Let us think in the following way. What a sorting delivers is a permutation of an initial array, which is also sorted. A number of possible permutations of \(n\) elements is \(n!\), and such an algorithm should find “the right one” by following a path in a binary decision tree, where each node corresponds to comparing just two elements.

As an example, consider the following decision tree for an array of just three elements [|A; B; C|]:


Intuitively, by making \(t(n)\) steps in a decision tree, in its search for the “correctly ordered” permutation, the algorithm should be able to say, which ordering it is. Since the number of reachable leaves in \(t(n)\) steps is \(2^{t(n)}\), and the number of possible orderings is \(n!\), it should be the case that

\[2^{t(n)} \geq n!\]

To obtain the boundary on \(t(n)\) we need to solve this inequality. We can do so by first taking tha logarithm of the both sides:

\[t(n) \geq \log_2(n!)\]

We can then use Stirling’s formula for large \(n\), which states that \(n! \approx \sqrt{2\pi n}\left(\frac{n}{e}\right)^n\). Therefore, we obtain

\[t(n) \approx n \log_e n = (\log_e 2) n \log_2 n \in O(n \log n)\]

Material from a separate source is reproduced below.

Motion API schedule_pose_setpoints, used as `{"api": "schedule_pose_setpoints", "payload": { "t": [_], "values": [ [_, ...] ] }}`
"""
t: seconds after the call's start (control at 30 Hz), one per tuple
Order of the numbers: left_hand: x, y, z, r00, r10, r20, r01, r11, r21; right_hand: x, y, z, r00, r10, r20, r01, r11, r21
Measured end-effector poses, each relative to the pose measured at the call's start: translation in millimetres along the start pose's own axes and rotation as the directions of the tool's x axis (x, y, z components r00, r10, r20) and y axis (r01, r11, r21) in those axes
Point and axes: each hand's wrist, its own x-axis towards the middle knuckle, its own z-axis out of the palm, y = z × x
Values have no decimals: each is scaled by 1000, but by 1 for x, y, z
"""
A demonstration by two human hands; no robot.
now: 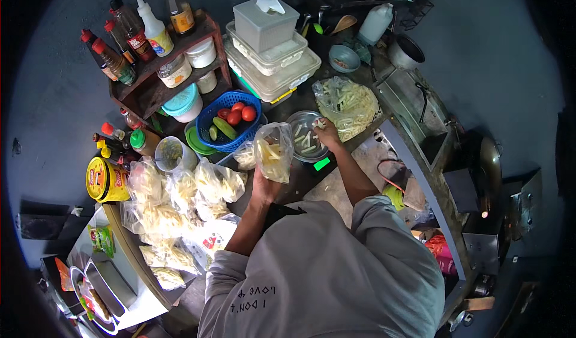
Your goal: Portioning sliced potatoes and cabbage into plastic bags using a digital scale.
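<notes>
My left hand [266,182] holds up a clear plastic bag [273,153] partly filled with pale cut sticks, which look like raw potato fries. Over the right side of a round metal bowl [297,118], my right hand [327,134] grips some of the pale sticks. More sticks lie loose in the bowl. Behind that hand stands a large clear bag [348,106] full of the same sticks. Many small filled bags [162,216] are heaped on the left part of the counter, and one more small bag [245,155] sits just left of the held one.
A blue plastic basket [231,144] holds tomatoes and cucumbers. Left of it are a cloudy plastic tub [175,153], a yellow bucket [108,180] and sauce bottles. Stacked lidded containers [272,79] stand behind. A small bowl [344,59] and a metal sink [416,108] are at the right.
</notes>
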Motion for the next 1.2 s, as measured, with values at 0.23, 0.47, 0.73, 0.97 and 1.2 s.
{"api": "schedule_pose_setpoints", "payload": {
  "t": [0.23, 0.47, 0.73, 0.97, 1.2],
  "values": [
    [-1, -6, 4, 1000, -27, -12, 27, 1000, 14, -24, -48, -26, 997, -16, 76, 4, 988, 153],
    [-3, -10, 1, 999, -51, -7, 51, 998, 21, -32, -45, -25, 987, 79, 143, -133, 899, 417],
    [-3, -13, -6, 996, -94, -4, 94, 995, 44, -59, -110, -38, 967, 0, 254, -162, 773, 614],
    [1, -20, -25, 997, -75, 19, 72, 988, 138, -137, -228, -48, 907, -214, 364, -10, 851, 525],
    [-2, -16, -11, 1000, -24, -20, 25, 1000, 11, -156, -231, -34, 705, -169, 689, 394, 901, -181]
  ]
}}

With this we establish that the best possible algorithm for sorting arrays using only comparison will be deemed to perform \(O(n \log n)\) comparisons in the worst case.

The complexity class \(O(n \log n)\) is so paramount in the study of algorithms that it deserved its own name: computations having this complexity are often referred to as having linearithmic complexity.